I had an awful dream last night that I was throwing a huge party at a club (which I am in a couple weeks) and I was walking out midway through it to go to the McDonald's across the street (which I totally wouldn't do). As I'm walking out, I see police walking in.
Fuck. I know there is pot everywhere. So I run back inside and tell my cousin Laith to start taking care of the mess before the police get inside. I meet the police at the door and turn on my dealing-with-police charm. They are friendly to me and say that they don't want make trouble, but they smell pot so that gives them the right to come inside.
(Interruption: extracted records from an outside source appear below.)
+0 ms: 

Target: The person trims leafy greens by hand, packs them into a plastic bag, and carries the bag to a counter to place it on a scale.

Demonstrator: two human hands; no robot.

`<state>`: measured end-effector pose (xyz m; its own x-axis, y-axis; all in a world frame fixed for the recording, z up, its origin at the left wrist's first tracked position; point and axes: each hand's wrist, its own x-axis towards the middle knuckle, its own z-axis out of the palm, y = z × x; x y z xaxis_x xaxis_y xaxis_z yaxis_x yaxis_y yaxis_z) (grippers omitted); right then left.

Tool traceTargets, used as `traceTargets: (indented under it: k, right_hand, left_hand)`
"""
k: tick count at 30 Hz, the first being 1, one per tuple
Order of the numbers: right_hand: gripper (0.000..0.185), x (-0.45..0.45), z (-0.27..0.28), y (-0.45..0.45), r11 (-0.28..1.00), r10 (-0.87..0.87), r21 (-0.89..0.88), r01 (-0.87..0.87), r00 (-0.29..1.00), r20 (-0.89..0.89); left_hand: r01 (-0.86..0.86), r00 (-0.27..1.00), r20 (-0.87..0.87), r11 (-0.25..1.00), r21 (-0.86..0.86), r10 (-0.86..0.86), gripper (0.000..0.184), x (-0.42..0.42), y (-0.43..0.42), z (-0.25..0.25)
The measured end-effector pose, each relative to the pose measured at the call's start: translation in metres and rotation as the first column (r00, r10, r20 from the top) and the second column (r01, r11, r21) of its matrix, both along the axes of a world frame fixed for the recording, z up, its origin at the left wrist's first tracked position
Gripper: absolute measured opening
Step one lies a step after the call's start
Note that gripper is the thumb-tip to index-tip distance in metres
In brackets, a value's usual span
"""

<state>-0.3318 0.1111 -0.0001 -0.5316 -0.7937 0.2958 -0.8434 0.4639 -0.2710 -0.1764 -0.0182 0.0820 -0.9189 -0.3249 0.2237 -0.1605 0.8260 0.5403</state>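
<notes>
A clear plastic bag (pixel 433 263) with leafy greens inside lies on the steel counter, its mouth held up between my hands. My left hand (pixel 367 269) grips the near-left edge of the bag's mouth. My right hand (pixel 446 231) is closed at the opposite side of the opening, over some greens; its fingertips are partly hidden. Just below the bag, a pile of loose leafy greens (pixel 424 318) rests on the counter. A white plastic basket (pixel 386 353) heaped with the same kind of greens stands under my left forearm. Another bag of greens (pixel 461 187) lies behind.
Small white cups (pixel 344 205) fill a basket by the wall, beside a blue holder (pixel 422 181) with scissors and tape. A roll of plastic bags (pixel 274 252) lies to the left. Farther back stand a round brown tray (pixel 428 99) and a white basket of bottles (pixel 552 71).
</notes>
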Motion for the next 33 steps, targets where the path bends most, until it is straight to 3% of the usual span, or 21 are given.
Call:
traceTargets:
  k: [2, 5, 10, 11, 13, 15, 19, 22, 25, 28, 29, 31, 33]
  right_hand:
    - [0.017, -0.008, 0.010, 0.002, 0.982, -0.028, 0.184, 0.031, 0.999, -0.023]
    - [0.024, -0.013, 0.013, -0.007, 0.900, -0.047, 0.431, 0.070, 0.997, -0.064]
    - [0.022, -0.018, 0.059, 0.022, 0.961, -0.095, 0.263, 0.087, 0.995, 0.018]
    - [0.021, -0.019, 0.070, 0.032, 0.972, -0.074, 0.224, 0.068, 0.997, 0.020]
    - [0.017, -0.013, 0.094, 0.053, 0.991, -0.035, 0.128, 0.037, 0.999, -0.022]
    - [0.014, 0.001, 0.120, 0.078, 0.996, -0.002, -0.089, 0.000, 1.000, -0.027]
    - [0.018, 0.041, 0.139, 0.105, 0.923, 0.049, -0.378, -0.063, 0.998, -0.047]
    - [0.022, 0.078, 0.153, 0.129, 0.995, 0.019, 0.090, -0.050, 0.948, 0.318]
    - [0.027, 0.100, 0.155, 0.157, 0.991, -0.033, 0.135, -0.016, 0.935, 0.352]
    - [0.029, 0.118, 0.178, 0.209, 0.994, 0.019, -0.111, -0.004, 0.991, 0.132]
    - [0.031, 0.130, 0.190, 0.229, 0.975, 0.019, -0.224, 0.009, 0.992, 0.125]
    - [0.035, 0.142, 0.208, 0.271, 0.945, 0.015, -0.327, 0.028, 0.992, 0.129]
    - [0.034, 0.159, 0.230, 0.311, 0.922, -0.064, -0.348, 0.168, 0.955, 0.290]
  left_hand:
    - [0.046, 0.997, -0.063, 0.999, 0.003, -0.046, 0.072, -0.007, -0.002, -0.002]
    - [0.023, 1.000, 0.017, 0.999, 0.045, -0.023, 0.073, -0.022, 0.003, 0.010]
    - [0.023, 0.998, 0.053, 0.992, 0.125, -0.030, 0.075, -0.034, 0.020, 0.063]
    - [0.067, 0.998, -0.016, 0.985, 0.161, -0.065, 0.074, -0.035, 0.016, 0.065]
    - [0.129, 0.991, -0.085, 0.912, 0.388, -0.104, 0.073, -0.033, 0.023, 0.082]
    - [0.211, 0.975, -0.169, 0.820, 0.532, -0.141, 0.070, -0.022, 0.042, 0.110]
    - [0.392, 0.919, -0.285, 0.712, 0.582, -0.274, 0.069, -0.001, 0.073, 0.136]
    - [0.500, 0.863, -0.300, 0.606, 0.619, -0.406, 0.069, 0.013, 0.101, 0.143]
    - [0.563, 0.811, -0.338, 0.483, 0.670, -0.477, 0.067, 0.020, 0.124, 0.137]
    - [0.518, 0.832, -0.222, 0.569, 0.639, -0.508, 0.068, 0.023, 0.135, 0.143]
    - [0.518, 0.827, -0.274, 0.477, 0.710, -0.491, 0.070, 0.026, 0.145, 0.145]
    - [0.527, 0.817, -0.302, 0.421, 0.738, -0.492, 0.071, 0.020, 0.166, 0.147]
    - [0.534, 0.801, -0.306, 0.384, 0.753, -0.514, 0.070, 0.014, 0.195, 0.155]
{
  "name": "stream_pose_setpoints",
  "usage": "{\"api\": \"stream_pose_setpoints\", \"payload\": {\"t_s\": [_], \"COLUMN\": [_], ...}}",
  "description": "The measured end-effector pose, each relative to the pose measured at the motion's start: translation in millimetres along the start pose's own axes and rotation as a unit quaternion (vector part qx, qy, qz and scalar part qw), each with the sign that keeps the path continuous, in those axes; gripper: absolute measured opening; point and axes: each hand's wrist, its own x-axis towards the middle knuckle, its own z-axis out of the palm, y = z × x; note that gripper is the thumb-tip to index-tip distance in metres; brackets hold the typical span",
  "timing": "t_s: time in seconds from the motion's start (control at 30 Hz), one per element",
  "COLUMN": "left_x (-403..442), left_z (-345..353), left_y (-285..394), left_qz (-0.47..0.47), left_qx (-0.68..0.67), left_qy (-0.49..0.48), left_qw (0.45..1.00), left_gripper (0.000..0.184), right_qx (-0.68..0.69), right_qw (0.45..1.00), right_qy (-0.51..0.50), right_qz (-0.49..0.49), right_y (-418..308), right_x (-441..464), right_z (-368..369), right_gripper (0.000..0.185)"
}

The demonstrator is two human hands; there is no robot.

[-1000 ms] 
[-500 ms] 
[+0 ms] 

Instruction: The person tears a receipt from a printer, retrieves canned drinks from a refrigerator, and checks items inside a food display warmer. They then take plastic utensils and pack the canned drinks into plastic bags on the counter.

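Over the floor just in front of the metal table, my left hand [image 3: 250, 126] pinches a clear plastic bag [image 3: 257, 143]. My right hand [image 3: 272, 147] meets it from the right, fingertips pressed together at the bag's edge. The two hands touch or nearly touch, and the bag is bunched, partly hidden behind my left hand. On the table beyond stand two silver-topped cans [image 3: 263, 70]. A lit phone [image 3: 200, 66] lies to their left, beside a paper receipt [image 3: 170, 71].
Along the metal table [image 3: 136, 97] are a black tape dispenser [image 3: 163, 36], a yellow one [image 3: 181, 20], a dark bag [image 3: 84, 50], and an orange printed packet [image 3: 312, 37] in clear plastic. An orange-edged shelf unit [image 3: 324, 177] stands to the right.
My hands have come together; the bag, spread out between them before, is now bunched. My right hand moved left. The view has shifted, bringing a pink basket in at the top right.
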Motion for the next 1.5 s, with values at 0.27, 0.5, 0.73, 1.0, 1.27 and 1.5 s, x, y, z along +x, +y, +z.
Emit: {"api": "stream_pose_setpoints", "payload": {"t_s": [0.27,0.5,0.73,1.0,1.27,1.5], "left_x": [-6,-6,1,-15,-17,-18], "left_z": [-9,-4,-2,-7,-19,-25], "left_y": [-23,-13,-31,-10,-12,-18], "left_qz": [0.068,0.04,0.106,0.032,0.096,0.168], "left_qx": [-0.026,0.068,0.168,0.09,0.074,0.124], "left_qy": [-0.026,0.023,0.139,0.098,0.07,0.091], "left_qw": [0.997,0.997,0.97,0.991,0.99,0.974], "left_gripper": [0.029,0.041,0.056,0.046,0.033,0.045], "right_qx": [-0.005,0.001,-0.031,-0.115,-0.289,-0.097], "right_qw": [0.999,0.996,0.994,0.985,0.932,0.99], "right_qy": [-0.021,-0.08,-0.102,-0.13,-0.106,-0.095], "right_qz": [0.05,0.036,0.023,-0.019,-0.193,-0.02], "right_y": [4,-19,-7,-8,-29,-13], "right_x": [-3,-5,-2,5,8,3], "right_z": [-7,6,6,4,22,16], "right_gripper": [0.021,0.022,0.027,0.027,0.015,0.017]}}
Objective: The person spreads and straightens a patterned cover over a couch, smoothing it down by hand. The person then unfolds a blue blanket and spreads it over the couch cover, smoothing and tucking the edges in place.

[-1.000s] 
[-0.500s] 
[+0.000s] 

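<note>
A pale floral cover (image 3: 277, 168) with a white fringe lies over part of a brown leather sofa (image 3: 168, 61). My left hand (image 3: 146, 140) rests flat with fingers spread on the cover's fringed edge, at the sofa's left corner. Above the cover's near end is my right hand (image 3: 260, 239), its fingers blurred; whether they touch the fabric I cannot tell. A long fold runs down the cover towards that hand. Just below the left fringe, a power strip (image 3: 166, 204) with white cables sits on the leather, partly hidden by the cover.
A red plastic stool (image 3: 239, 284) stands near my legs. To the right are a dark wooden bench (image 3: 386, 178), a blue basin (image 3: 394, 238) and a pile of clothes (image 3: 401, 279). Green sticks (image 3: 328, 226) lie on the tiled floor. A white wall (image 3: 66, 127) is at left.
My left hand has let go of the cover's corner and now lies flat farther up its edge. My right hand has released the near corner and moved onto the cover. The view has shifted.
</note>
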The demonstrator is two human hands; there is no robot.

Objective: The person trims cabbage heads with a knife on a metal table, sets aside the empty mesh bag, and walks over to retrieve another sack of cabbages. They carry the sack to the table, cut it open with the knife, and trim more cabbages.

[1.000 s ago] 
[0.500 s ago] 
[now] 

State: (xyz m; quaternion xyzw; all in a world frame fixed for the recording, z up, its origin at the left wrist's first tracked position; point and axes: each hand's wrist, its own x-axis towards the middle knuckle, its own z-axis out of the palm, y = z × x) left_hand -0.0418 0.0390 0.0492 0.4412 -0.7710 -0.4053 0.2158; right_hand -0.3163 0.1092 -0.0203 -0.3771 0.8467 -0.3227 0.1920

I let them in, I have no other choice. Miraculously, the party which is now in my house and not the club, is immaculate. The house is as clean as it actually is right now immediately following a visit from my parents. The cops walk through and see nothing, but walk past my room as if they think its a closet. I'm leading them out, relieved that its over then one of them says to me- "things look alright, we just need to look in your bedroom and we'll be on our way."
Sure enough my room has piles of pot and paraphernalia everywhere. Fucking hell. I know I'm getting arrested. Every now and then as the cop looks away I hide some of the pot under a pillow, in my waistband, under a shoe. That is until the cop says "I see you hiding that."
I start begging him not to arrest me, to let this go, that I have important work to do that would be impeded by a conviction. I say something like "I won't be able to visit my clients in prison!" or something similarly ridiculous.
I woke up with a migraine that had a heartbeat of its own and nausea to boot.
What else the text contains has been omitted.